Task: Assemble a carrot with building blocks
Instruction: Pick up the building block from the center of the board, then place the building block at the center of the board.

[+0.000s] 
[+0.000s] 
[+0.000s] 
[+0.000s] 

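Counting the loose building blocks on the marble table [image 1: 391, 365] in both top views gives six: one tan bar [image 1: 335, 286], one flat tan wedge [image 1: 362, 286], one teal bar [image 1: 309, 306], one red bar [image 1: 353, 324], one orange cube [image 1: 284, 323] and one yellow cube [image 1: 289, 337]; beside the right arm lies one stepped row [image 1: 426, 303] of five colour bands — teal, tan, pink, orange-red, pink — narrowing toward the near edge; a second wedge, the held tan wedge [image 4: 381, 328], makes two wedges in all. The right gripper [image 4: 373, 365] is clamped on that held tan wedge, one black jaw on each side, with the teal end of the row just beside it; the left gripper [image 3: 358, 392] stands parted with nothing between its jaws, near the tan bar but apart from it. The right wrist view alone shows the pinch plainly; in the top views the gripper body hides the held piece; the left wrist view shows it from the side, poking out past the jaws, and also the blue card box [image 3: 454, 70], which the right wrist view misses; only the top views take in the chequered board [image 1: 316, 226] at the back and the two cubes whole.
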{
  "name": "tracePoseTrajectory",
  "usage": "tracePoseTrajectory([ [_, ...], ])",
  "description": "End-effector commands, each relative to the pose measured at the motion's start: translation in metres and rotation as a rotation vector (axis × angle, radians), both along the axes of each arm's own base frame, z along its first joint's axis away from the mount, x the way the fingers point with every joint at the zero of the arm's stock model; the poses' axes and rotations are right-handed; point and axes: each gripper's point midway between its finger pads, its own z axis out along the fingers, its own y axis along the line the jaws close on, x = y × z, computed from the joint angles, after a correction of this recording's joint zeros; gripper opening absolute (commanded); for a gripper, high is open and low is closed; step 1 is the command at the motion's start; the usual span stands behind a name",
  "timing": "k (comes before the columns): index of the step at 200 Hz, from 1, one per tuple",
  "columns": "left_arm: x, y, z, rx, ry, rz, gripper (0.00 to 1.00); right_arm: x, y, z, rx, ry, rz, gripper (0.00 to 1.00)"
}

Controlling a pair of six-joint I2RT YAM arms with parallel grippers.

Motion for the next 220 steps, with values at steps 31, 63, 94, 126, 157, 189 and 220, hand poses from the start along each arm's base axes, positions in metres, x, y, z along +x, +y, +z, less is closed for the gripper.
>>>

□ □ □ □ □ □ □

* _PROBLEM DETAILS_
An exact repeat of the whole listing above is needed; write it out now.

* _SOLUTION FOR THIS TASK_
Task: Assemble a carrot with building blocks
Instruction: Pick up the building block from the center of the board, then place the building block at the center of the board.

[+0.000s] 
[+0.000s] 
[+0.000s] 
[+0.000s] 

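Counting the loose building blocks on the marble table [image 1: 391, 365] in both top views gives six: one tan bar [image 1: 335, 286], one flat tan wedge [image 1: 362, 286], one teal bar [image 1: 309, 306], one red bar [image 1: 353, 324], one orange cube [image 1: 284, 323] and one yellow cube [image 1: 289, 337]; beside the right arm lies one stepped row [image 1: 426, 303] of five colour bands — teal, tan, pink, orange-red, pink — narrowing toward the near edge; a second wedge, the held tan wedge [image 4: 381, 328], makes two wedges in all. The right gripper [image 4: 373, 365] is clamped on that held tan wedge, one black jaw on each side, with the teal end of the row just beside it; the left gripper [image 3: 358, 392] stands parted with nothing between its jaws, near the tan bar but apart from it. The right wrist view alone shows the pinch plainly; in the top views the gripper body hides the held piece; the left wrist view shows it from the side, poking out past the jaws, and also the blue card box [image 3: 454, 70], which the right wrist view misses; only the top views take in the chequered board [image 1: 316, 226] at the back and the two cubes whole.
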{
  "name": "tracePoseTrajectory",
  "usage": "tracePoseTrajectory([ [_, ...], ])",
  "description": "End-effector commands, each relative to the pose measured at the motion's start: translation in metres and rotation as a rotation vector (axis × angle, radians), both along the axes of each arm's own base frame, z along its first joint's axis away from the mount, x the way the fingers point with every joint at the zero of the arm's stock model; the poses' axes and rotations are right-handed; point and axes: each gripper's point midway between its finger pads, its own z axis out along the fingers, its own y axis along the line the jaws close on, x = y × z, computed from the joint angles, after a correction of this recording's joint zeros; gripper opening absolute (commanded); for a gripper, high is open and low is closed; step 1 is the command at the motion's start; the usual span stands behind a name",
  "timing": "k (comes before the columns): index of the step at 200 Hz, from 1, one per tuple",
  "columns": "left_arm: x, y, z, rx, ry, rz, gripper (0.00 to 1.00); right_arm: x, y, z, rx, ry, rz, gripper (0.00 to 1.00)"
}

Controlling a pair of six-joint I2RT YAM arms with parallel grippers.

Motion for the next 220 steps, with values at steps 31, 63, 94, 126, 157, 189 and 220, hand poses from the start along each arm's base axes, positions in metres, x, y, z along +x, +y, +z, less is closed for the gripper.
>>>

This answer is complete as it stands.